Helen Golden

Personal information
- Nationality: British (Scottish)
- Born: 16 May 1953 (age 72) Edinburgh, Scotland
- Height: 165 cm (5 ft 5 in)
- Weight: 54 kg (119 lb)

Sport
- Sport: Athletics
- Event: Sprints
- Club: Edinburgh Southern Harriers

= Helen Golden (athlete) =

British sprinter

Helen Golden (born 16 May 1953) is a former British sprinter who competed for Scotland and Great Britain between 1969 and 1978. She represented Scotland at three Commonwealth Games and Great Britain at the 1976 Summer Olympics.
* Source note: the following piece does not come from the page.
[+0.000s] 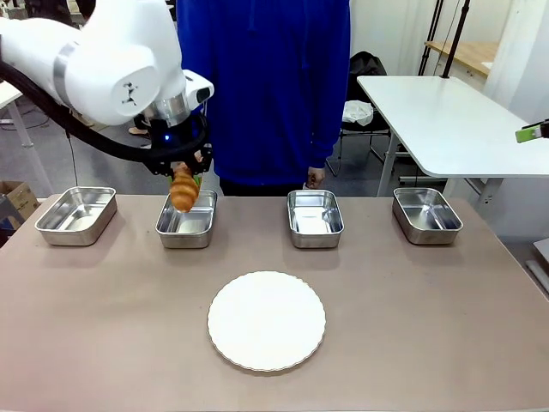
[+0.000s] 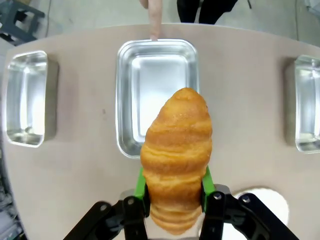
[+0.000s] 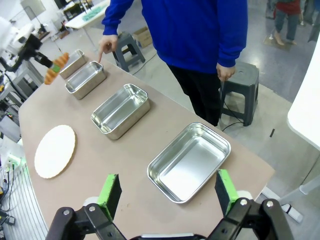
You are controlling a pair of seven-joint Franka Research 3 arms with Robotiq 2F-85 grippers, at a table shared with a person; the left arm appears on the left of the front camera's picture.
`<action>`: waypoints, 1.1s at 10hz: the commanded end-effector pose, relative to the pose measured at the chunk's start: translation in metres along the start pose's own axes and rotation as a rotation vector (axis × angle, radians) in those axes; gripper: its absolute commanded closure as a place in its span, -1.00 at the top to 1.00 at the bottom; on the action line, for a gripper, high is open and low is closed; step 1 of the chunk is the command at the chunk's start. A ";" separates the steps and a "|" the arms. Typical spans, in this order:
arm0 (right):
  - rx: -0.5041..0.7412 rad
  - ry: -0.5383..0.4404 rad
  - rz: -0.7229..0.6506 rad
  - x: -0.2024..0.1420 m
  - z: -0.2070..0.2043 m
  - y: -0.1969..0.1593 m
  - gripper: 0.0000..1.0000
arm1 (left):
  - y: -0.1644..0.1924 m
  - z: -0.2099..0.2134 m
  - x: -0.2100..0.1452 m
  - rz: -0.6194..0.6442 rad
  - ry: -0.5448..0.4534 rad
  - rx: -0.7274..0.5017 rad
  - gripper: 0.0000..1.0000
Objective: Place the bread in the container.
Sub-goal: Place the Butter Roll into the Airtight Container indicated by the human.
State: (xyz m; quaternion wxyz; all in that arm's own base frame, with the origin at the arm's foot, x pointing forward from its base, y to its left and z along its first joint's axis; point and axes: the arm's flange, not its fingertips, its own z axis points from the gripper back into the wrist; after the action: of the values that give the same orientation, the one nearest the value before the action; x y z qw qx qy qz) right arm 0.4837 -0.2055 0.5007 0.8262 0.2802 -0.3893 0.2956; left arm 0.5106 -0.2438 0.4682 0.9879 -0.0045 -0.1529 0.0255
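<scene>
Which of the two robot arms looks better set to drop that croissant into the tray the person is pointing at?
The left. Its gripper is shut on the croissant above the pointed-at tray. The right gripper is open, empty, over the tray at the far end.

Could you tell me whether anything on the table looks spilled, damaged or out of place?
Nothing stands out. The four steel trays sit upright in a row, the white plate lies flat, and the croissant looks intact in the left gripper.

Bright, even overhead light; glare flashes off the steel trays (image 2: 156,95). Soft shadows on the tabletop (image 1: 412,326), wrist views bowing at the edges, focus sharp.
</scene>
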 end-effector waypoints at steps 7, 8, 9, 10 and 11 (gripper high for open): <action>0.002 -0.006 0.003 0.001 0.001 0.001 1.00 | 0.002 -0.100 0.052 0.033 0.023 0.055 0.40; 0.002 -0.006 0.003 0.001 0.001 0.001 1.00 | 0.000 -0.102 0.054 -0.003 0.027 0.056 1.00; 0.002 -0.006 0.003 0.001 0.001 0.001 1.00 | 0.000 -0.101 0.053 0.008 0.049 0.051 1.00; 0.002 -0.006 0.003 0.001 0.001 0.001 1.00 | 0.001 -0.102 0.052 0.011 0.060 0.051 1.00; 0.002 -0.006 0.003 0.001 0.001 0.001 1.00 | 0.002 -0.100 0.053 0.005 0.066 0.047 1.00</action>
State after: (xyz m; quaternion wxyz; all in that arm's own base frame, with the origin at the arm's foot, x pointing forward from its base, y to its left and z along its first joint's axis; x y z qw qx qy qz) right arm 0.4836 -0.2058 0.5008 0.8263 0.2800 -0.3894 0.2953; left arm 0.5874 -0.2420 0.3844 0.9909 0.0216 -0.1290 0.0321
During her career Helen held numerous national records for both Scotland and Great Britain at 100m and 200m.

== Biography ==
Helen represented Scotland at the 1970 British Commonwealth Games in Edinburgh, and one month later finished third behind Anita Neil in the 100 metres event at the 1970 WAAA Championships, the same year that she became a European Junior Champion in the 200 metres.

Helen became the British 200 metres champion after winning the British WAAA Championships title at the 1973 WAAA Championships.

After representing Scotland at the 1974 British Commonwealth Games in Christchurch, New Zealand, Helen was twice on the podium in the 100 and 200 metres events at the 1974 WAAA Championships and regained the 200 metres title at the 1975 WAAA Championships.

Helen competed for Scotland at a third Commonwealth Games in 1978 and won nine Scottish championships in the 100 and 200 metres.

She also competed in the women's 200 metres at the 1976 Montreal Summer Olympics.